# ArtsWells 2011 - IM SO HAPPY!!!



## katienaha (May 9, 2010)

So as many of you already know, I am a bit crafty... 

Well I am putting my crafty to good use this summer! I have been accepted into ArtsWells 2011 ( Artswells ) and will be hosting a Tri-Loom Weaving workshop!! I dont have a schedule yet, but if you like you can view a sample of my stuff on my facebook artist page: Mobile Uploads | Facebook I have linked you to the project that I will be teaching people how to do (a recycled denim rug).

The participants will be able to choose how they put their rug together as the goal is to have them make 2-4 triangles and then put them together, so they can do a longer rectangular rug, or square, or stay triangluar, or even go a starburst/flower pattern.

The extra looms will be for sale at the end of the festival, as I dont need 6 extra looms!

I hope some of you will be able to make it out there, festival information is in the link above, but much of the page is not updated, especially the performance and workshop lineups, as they are just finalizing the details in that area.

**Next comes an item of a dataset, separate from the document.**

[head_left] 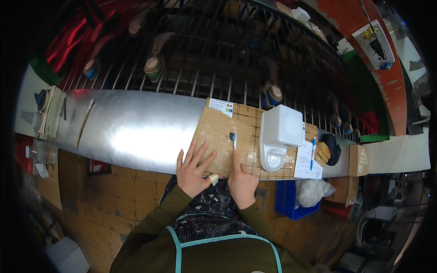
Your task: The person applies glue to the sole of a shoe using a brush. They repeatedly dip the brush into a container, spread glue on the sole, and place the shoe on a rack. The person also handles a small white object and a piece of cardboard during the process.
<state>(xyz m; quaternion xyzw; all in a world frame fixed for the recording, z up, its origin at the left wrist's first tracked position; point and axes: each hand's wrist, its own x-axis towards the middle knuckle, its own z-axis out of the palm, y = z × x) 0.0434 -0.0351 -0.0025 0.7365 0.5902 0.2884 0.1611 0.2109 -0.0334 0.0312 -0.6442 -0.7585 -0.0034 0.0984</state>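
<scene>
My left hand (193,175) lies with fingers spread on a brown cardboard sheet (216,150) at the bench's front edge. A small cream-coloured piece (213,179) shows at its thumb; whether it is held or wrapped round the thumb is unclear. My right hand (242,186) rests on the sheet's right side, index finger stretched forward and the other fingers curled. That fingertip is at the near end of a thin white strip (235,142). Beside the strip's far end sits a small dark bit (232,136), too small to name.
A white plastic dispenser (281,127) stands right of the cardboard. Beyond it are a paper sheet (302,161), a blue pen (313,152), yellow blocks (322,154) and dark cloth (333,149). A thin stick (84,123) lies left. Shoes (154,66) sit over the barred rack behind.
</scene>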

Its a fantastic festival with 9 different stages and some in Barkerville too!


----------



## katienaha (May 9, 2010)

Oh yeah, and it was voted in the top ten festivals in canada on CBC!


----------



## `GhostDogg´ (Apr 22, 2010)

Congratz!!!
I would luv to see the finish projects too.


----------



## onefishtwofish (Apr 21, 2010)

way to go Katie!


----------